Unfortunately, Cingular hasnt been able to outfit its kiosks with color printers, as they dont have T-1 lines or space for larger color printers.
After Cingulars expected merger with AT&T Wireless, the company will deploy roughly another 1,000 machines to retail stores as well as whatever Cingulars agents deploy.
To help manage this massive rollout, Cingular contracted out a project manager from ProSys, who worked on-site at Cingular for nine months.
“She tracked the progress from the order coming in, to shipping, to receiving products, to installing, to testing,” said Hedges. “If we had to roll it out by ourselves to all of our retail stores, wed probably have to hire one person full time as well as contract out another one part time.”
ProSys provided Cingular with a Web-based system so it could monitor deployment, and the project manager also provided frequent e-mail updates with spreadsheets breaking down deployments.
“This gave us the ability to see where there were issues, and we could then call the local people,” said Hedges.

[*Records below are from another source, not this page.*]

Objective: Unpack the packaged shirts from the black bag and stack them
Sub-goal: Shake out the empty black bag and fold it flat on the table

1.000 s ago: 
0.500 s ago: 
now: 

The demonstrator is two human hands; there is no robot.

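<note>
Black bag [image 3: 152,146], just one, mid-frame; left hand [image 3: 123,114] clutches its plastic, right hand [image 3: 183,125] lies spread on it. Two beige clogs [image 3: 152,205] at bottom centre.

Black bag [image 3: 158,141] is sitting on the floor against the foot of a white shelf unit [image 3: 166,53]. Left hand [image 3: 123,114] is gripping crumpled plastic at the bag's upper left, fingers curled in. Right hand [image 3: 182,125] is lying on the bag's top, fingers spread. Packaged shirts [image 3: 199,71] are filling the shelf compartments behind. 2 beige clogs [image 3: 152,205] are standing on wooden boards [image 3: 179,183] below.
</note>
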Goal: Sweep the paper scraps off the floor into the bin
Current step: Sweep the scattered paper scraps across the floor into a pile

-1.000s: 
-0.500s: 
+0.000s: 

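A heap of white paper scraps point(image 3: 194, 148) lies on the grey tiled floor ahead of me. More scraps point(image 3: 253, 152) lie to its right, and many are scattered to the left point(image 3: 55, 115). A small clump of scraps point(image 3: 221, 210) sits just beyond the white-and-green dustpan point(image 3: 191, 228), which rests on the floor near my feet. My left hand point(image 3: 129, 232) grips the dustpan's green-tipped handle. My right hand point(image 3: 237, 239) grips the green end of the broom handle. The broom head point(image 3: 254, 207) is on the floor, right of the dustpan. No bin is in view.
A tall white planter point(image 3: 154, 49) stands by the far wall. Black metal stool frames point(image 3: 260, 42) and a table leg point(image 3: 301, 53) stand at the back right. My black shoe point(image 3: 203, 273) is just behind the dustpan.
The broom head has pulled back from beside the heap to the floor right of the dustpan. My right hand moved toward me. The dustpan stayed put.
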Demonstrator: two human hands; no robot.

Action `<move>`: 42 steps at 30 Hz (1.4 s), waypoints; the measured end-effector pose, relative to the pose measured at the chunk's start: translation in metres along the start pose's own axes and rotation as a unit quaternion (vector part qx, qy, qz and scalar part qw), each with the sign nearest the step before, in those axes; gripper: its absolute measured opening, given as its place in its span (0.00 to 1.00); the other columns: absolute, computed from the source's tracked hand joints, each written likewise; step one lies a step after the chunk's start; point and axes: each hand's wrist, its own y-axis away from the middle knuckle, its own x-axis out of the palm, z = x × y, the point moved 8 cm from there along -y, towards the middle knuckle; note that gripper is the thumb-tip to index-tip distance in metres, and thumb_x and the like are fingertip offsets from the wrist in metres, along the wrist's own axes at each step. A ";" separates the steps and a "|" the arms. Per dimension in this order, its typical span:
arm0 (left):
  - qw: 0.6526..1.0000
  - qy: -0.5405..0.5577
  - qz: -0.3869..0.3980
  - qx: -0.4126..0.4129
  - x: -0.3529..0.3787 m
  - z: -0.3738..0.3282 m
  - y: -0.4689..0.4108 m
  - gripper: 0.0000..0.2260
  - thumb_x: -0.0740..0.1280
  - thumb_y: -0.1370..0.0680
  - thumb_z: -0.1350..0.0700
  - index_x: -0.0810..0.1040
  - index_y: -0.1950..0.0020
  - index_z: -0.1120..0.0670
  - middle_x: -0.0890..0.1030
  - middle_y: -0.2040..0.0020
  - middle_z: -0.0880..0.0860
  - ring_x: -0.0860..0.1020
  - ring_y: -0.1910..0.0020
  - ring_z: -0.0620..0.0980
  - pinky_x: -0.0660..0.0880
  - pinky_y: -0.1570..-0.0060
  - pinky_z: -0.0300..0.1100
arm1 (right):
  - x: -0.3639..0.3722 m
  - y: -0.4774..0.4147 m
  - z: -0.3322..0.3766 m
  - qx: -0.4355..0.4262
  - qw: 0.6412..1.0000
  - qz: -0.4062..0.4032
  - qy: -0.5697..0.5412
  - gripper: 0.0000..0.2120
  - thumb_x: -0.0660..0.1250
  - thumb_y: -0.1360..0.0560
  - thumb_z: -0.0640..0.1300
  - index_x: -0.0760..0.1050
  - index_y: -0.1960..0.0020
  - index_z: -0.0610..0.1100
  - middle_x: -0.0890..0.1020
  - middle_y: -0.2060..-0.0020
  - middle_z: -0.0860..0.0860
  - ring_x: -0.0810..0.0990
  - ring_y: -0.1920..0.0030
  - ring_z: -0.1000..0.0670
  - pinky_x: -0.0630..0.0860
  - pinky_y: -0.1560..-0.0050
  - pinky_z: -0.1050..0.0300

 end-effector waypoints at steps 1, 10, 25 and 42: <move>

One obstacle Cingular had to tackle was finding space for the color machines in its smaller retail stores. ProSys, in response, ordered carts to hold the printers. “In 70 to 80 percent of stores, we had to have a company make a cart to hold the printer,” said Hedges.
“As much as Ive been involved in IT projects, this has been the most successful project Ive been involved with—from hitting the timelines to executing,” said Hedges.